What the exercise asks
For every line in the data below that contains "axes", copy the line.

+-------+

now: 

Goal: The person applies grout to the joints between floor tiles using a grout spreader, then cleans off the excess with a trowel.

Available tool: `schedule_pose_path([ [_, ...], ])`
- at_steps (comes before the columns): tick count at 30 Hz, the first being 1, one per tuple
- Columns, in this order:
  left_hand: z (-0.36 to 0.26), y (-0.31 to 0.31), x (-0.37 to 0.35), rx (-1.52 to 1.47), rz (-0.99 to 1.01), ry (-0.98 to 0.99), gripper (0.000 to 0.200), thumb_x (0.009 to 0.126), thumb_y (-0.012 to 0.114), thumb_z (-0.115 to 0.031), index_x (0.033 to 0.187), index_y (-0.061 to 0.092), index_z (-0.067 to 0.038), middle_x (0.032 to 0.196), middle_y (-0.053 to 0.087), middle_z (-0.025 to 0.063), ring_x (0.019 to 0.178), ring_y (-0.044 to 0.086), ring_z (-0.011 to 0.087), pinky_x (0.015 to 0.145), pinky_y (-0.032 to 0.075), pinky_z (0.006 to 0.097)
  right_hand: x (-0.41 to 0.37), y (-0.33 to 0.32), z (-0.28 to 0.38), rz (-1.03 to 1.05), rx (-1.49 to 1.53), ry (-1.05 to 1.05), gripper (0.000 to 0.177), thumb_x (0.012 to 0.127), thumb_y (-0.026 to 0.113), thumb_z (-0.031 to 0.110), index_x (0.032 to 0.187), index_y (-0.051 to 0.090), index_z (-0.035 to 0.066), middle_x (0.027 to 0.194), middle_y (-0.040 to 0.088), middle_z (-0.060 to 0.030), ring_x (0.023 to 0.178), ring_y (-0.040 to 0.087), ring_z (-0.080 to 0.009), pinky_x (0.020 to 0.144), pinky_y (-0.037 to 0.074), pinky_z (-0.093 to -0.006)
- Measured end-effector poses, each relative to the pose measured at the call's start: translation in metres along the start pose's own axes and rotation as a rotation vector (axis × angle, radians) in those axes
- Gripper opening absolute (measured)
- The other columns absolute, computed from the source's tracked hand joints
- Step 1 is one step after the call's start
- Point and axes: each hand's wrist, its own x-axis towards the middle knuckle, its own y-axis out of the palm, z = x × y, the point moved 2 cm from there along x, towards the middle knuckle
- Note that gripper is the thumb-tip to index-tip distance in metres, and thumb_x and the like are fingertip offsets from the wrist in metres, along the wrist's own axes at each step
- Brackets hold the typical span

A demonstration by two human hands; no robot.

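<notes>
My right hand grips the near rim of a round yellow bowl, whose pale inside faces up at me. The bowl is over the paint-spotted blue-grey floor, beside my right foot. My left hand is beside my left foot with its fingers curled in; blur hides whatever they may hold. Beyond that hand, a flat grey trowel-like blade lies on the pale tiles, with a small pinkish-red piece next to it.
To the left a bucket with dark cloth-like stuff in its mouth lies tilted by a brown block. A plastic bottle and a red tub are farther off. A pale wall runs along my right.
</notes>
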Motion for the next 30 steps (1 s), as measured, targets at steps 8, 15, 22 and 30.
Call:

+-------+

Exercise output
- Measured end-effector poses, each relative to the pose measured at the call's start: translation in metres along the start pose's own axes and rotation as a rotation vector (axis × angle, radians) in those axes
- Point and axes: each hand's wrist, its own x-axis towards the middle knuckle, its own y-axis out of the palm, z = x × y, the point moved 2 cm from there along x, towards the middle knuckle
- Note that gripper is the thumb-tip to index-tip distance in metres, and thumb_x and the like are fingertip offsets from the wrist in metres, along the wrist's own axes at each step

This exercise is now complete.